The story goes like this --- Back in the old days, the early days of mission work in India, when they still traveled in caravans on camels, a missionary was passing through. As he came through on the old caravan trail on a camel, he saw a man lying beside the caravan trail. The missionary got off his camel and went to check on the man, and the man was near death. In fact, He thought he was dead at first. Then, he saw that the man still had a little bit of life left in him, but he knew that he was near death. And so, the missionary asked the man, "Have you any hope? Have you any hope?" And the dying man said to him, "The blood of Jesus Christ, God's Son cleanseth us from all sin." That's I John 1:7. Let me read the verse to you exactly. "The blood of Jesus Christ his Son cleanseth us from all sin." That's the last gasp of the dying man to the missionary, and then the man died. But the missionary noticed as he started to turn away, that the man had a little scrap of paper in his hand. He took it from the dead man's hand, and read it. It was just a little scrap of a Bible, one little piece of one little page. But it had this verse on it. I John 1:7. "And the blood of Jesus Christ his Son cleanseth us from all sin." That was the dying hope of the old man there on the caravan trail in ancient India.

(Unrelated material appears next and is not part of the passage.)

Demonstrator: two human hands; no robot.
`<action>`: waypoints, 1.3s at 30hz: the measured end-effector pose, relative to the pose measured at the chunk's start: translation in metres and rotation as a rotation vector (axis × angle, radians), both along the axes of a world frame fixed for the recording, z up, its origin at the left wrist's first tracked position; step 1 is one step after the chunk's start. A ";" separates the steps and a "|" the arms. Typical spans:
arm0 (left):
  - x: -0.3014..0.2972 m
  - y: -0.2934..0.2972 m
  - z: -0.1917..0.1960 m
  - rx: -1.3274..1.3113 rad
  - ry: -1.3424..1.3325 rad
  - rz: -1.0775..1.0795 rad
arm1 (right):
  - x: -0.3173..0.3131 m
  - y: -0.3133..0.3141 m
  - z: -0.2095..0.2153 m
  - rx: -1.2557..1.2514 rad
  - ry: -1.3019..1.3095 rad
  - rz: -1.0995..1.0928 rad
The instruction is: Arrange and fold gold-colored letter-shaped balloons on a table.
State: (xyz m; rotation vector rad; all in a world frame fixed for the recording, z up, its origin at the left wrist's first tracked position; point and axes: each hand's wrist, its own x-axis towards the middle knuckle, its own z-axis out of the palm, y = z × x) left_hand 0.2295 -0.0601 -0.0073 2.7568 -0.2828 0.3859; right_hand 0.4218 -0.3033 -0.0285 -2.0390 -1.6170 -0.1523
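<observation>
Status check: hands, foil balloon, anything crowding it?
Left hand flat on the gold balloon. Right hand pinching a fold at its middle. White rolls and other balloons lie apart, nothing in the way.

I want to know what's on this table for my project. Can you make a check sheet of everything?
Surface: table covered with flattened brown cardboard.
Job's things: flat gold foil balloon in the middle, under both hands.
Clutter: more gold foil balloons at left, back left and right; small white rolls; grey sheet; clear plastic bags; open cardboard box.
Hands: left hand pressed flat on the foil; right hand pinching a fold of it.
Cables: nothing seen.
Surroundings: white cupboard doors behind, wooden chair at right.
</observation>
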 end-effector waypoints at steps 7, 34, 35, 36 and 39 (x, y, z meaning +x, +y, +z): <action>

Isaiah 45:22 says: "Look unto me, and be ye saved, all the ends of the earth: for I am God, and there is none else." First Peter 2:24, fits in well with our theme today when he says this: "Who his own self bare our sins in his own body on the tree, that we, being dead to sins, should live unto righteousness: by whose stripes ye were healed."
And then remember, of course, the key verse of our message today, Romans 5:6 which says: "For when we were yet without strength, in due time Christ died for the ungodly."
And then, just in case you have one more question, and you think, "Well, perhaps he didn't really die for me. Perhaps he won't really save me." Romans 10:13 says, "For whosoever shall call upon the name of the Lord shall be saved." Will you do it now? Trust Him and He will save you! He died for you. He paid for your sins, and if you trust Him as your Savior today, then you will wear the robe of righteousness of Jesus Christ --- and you will be certain for Heaven!If you reject this, there is no possible way you can get to Heaven. There is no other way but by grace through faith in Jesus Christ, the ONLY Saviour! He is the Way, the Truth and the Life!